Task item -
Give only the number of lines in these records that contain the word "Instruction".

Extracted material -
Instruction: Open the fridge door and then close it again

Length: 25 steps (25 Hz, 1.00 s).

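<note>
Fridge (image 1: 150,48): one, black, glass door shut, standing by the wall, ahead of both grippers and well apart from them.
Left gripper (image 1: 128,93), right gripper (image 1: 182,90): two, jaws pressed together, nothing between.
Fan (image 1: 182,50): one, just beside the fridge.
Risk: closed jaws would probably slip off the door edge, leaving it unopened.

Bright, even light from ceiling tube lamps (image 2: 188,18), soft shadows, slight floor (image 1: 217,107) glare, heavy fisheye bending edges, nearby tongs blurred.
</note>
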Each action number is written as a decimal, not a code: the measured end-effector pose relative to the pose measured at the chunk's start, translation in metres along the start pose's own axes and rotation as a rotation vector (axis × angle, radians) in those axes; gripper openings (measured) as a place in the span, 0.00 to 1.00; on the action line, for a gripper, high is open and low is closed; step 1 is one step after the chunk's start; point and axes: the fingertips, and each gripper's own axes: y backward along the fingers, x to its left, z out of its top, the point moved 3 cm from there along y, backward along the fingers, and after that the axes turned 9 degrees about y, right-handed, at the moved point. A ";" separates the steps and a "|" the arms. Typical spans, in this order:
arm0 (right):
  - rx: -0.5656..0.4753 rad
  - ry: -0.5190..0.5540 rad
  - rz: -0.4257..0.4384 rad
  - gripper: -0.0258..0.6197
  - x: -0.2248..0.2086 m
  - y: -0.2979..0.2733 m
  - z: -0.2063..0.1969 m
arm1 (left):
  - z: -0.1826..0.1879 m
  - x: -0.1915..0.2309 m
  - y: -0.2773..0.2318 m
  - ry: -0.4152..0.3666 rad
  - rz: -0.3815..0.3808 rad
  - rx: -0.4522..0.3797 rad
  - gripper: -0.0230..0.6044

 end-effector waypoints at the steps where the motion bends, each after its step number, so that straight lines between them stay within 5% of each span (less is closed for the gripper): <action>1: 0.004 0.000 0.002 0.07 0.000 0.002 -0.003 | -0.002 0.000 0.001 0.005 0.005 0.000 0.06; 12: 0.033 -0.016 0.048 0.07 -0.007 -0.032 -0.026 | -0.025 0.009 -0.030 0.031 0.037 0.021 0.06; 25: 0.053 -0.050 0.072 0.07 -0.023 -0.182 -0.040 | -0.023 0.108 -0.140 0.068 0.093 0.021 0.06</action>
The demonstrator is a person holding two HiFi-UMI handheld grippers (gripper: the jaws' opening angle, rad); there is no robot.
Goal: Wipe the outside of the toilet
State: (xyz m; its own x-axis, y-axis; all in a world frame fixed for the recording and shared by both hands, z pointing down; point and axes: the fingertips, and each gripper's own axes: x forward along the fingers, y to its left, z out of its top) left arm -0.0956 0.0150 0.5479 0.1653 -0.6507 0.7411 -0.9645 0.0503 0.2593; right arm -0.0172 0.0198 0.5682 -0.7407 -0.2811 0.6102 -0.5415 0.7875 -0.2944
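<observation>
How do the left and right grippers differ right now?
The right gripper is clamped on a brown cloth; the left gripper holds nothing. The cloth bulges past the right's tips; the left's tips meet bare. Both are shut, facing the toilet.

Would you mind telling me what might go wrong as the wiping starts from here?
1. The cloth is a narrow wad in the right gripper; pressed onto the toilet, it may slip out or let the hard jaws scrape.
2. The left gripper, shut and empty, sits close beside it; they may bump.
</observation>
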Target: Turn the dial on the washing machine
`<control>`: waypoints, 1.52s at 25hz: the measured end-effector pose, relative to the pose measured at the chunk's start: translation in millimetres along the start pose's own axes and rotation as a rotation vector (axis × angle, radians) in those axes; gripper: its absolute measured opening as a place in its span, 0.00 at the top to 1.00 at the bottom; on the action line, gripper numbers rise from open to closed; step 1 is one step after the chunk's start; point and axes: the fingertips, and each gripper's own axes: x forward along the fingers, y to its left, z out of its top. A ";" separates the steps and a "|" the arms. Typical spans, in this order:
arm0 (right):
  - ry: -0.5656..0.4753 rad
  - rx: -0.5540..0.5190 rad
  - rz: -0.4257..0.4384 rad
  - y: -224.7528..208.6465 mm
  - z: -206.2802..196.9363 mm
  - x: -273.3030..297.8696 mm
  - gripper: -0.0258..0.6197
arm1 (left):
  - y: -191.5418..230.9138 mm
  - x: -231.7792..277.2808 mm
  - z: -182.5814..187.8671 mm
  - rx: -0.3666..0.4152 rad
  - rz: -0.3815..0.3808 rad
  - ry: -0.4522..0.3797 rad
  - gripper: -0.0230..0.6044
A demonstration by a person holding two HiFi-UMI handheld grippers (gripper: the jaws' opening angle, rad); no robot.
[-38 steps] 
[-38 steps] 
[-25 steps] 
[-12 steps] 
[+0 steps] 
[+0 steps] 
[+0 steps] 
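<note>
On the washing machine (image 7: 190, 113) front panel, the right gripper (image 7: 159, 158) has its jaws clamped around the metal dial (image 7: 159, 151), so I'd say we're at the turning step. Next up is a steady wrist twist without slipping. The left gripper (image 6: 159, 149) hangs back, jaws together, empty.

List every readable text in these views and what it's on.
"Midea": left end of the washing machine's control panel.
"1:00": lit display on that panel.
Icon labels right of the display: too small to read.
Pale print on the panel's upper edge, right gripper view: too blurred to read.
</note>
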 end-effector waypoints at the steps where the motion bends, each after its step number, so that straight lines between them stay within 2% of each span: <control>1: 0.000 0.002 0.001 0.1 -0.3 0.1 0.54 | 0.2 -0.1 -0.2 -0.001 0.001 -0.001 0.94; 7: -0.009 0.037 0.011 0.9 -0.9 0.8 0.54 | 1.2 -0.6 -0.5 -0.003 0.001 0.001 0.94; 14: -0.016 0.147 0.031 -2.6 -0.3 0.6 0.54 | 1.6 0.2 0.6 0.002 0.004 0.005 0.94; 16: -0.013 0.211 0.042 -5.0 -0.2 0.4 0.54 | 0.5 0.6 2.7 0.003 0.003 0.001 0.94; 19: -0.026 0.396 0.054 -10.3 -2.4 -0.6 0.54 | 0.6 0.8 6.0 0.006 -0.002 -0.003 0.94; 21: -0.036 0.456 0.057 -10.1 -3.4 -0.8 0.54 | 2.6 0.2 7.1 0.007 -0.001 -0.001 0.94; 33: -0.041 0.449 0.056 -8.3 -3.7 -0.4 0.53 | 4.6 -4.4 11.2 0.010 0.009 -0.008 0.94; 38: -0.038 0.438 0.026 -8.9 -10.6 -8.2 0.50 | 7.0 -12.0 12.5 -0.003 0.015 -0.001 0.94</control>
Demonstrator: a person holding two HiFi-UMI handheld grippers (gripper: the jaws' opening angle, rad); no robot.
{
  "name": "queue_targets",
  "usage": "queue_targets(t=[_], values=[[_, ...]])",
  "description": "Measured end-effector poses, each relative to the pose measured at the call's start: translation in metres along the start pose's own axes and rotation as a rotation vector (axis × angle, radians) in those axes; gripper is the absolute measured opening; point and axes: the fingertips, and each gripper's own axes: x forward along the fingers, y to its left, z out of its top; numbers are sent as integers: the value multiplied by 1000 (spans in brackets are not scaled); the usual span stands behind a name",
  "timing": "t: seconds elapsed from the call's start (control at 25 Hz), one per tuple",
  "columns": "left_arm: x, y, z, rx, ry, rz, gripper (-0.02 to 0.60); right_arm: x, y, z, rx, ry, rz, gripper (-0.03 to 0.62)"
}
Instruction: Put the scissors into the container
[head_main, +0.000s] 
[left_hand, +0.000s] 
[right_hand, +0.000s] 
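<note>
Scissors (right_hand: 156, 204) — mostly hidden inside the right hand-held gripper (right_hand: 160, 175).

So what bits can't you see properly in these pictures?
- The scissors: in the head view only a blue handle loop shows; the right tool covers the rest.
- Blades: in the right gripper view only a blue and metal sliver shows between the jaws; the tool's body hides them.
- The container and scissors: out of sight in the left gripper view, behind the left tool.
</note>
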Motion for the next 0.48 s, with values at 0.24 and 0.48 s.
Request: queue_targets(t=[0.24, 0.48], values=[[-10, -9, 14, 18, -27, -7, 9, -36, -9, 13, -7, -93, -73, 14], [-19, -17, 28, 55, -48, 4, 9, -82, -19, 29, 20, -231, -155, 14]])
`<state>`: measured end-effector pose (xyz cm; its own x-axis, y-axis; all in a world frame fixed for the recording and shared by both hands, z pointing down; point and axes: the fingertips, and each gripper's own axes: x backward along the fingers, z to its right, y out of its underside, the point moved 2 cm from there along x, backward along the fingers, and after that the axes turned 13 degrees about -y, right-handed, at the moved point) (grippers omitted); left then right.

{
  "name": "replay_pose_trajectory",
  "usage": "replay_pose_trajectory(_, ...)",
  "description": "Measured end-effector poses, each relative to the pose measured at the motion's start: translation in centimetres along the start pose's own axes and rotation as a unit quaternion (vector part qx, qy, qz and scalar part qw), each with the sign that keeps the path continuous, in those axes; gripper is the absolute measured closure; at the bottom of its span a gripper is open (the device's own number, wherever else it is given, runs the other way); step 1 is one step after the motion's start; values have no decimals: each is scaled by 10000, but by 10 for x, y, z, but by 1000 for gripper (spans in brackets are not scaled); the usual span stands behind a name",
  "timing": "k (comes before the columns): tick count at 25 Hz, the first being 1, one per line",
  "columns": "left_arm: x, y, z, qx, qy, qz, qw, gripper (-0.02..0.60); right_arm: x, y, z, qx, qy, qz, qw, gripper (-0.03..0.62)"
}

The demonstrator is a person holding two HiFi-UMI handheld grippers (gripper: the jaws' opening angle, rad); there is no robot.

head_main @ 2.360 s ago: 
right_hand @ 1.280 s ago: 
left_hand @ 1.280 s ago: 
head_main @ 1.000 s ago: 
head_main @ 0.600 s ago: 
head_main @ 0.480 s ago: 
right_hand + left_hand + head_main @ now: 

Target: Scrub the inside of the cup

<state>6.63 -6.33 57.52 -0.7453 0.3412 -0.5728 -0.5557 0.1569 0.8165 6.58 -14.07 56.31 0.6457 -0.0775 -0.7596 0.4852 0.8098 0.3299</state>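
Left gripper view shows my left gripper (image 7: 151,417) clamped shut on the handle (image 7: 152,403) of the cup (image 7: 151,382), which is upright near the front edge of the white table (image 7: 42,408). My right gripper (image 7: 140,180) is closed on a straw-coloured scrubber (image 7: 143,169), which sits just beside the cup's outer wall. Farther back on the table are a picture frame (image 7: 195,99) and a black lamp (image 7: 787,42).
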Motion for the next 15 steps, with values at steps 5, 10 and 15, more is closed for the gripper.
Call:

Result of this exercise -
2